REQUIREMENT →
Across all the records below, count the lines that hold "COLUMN". State only that figure.

DATA →
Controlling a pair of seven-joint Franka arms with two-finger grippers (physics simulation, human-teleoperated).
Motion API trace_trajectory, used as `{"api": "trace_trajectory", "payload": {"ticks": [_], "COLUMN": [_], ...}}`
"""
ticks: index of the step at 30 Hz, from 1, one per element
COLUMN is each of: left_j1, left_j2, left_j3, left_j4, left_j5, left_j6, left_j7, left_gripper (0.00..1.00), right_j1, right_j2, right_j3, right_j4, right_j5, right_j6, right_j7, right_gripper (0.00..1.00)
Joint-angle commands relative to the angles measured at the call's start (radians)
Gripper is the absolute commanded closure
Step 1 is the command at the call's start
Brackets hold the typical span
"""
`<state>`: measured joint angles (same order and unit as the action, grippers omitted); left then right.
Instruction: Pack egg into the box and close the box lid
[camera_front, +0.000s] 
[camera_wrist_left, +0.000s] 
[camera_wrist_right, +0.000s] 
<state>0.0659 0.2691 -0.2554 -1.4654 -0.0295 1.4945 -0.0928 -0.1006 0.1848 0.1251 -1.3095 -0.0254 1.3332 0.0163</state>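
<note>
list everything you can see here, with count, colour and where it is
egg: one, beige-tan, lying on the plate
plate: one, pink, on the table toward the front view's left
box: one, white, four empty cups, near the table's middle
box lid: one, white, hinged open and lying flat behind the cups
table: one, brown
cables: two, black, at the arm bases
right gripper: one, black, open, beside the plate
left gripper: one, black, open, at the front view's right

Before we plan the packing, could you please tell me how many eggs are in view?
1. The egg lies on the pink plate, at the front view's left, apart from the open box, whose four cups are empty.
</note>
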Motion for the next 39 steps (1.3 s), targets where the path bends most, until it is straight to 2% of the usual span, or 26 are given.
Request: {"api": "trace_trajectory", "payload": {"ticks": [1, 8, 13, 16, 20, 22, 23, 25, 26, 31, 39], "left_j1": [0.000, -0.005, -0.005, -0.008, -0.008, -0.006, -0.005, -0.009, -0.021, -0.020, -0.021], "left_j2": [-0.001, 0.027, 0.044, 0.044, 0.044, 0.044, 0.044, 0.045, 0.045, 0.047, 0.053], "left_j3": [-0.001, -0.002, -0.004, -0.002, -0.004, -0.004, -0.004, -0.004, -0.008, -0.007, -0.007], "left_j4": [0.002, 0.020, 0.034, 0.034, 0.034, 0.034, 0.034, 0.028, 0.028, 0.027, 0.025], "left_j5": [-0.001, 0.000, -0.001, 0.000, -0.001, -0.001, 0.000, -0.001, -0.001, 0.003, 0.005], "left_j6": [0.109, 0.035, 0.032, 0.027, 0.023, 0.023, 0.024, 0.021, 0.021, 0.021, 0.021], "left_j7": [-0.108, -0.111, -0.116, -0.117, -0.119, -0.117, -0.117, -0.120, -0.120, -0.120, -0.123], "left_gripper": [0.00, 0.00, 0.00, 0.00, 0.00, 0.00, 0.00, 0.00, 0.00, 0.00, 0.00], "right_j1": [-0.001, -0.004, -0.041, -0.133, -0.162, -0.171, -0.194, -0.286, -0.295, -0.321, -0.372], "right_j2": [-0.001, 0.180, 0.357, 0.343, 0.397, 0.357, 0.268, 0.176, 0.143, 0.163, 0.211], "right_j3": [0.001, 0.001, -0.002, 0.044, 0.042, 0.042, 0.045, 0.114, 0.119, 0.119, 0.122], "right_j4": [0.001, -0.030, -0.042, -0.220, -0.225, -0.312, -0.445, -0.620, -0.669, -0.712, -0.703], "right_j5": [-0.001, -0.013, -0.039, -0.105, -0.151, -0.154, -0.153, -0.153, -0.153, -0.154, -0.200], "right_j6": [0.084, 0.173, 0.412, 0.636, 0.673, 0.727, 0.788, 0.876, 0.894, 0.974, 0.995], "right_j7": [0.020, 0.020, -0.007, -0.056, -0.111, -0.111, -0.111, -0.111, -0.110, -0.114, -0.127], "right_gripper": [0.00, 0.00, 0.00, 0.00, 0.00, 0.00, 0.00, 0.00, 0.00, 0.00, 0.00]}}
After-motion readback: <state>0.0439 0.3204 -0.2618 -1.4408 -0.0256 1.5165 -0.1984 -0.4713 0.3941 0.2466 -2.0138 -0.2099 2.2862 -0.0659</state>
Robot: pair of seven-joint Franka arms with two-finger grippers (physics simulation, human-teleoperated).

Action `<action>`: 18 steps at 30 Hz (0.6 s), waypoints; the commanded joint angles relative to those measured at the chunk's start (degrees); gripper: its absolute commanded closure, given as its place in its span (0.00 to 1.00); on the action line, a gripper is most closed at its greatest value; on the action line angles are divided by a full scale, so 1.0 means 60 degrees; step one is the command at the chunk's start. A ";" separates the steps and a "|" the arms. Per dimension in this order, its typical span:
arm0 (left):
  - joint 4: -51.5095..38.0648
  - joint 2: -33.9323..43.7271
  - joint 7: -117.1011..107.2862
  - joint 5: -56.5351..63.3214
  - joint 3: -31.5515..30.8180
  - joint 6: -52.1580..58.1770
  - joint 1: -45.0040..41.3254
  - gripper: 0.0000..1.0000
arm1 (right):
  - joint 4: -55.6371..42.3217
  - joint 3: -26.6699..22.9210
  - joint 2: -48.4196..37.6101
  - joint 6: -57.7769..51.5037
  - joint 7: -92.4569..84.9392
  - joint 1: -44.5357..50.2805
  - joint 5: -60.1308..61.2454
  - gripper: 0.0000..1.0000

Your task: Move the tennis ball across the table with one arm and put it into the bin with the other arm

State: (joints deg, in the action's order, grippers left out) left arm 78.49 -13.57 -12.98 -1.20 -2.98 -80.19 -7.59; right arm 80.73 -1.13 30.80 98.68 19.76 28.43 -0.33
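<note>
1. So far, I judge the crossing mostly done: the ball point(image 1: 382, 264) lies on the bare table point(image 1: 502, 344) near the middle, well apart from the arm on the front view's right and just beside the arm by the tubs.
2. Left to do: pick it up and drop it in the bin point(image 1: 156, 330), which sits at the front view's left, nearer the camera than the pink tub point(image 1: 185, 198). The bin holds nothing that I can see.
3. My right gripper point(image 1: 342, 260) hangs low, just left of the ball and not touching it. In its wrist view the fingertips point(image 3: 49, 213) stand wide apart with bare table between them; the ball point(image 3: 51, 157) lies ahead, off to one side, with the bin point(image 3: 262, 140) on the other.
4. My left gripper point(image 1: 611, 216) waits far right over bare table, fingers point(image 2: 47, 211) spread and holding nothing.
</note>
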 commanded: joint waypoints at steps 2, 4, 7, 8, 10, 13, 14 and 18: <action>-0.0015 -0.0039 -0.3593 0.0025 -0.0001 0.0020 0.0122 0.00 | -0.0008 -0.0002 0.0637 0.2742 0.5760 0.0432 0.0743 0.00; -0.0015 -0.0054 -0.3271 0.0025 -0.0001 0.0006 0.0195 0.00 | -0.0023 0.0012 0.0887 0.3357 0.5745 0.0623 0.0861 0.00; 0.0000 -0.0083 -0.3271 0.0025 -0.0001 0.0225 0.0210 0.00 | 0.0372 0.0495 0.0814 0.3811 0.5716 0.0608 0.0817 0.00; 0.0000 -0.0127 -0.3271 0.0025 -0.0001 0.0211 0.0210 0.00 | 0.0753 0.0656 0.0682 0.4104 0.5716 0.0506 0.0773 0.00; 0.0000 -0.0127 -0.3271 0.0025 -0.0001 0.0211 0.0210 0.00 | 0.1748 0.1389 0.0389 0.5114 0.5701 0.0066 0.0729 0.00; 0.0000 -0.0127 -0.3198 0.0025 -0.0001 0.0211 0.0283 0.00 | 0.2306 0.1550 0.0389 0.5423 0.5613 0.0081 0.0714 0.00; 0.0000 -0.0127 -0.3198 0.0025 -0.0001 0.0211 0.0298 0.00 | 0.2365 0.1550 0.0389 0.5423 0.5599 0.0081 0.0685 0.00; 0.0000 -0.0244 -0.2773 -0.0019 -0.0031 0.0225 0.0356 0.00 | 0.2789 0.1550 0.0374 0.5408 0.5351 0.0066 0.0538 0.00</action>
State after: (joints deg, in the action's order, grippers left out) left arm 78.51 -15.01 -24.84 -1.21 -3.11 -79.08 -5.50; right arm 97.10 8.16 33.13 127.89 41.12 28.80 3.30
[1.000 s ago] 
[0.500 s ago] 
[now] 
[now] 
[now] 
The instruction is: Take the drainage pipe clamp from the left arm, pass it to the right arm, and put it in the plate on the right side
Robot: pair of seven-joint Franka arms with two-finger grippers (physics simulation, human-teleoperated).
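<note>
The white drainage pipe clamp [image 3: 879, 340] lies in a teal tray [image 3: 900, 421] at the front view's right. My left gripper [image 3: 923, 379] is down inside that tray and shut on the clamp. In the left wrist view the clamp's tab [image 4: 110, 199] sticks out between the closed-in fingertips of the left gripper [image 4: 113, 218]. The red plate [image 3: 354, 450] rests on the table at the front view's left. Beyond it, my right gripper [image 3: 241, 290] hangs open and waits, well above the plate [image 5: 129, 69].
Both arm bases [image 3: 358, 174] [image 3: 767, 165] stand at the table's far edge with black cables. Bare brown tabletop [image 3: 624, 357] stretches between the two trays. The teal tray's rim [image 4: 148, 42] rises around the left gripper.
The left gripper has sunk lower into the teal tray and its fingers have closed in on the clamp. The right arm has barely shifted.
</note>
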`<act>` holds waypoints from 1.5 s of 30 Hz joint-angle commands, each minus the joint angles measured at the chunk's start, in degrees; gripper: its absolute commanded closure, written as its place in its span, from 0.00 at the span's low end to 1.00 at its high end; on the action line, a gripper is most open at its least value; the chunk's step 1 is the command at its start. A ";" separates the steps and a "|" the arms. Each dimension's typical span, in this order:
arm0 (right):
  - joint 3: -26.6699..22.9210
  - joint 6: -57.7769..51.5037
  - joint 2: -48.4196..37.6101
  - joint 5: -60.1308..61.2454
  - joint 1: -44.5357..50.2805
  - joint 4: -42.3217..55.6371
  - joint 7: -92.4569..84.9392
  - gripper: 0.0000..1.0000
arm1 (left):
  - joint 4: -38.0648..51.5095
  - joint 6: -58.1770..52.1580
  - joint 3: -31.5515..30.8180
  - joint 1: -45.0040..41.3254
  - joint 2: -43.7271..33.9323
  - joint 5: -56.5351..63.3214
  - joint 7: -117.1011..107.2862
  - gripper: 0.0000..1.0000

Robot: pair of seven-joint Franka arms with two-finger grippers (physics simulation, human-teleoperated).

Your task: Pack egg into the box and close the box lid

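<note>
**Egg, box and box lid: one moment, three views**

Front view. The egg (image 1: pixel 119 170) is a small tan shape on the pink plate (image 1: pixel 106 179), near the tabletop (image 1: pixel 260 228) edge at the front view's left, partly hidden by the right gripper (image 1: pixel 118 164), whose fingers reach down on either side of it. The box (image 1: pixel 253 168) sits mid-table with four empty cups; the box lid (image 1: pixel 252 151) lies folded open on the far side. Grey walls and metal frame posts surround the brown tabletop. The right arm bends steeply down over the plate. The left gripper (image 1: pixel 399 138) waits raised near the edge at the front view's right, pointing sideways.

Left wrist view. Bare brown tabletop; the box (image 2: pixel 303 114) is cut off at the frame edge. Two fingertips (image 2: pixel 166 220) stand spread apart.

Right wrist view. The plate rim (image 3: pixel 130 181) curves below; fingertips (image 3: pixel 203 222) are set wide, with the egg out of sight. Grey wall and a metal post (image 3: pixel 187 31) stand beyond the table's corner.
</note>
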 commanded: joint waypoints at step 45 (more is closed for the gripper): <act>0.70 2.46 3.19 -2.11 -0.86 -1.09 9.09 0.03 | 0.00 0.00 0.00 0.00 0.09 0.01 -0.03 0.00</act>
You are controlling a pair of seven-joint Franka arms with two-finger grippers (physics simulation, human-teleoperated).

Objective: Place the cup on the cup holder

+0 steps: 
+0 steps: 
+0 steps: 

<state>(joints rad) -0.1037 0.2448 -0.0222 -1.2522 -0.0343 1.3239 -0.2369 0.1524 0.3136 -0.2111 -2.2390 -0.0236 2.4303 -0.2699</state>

RESPONSE BOX →
2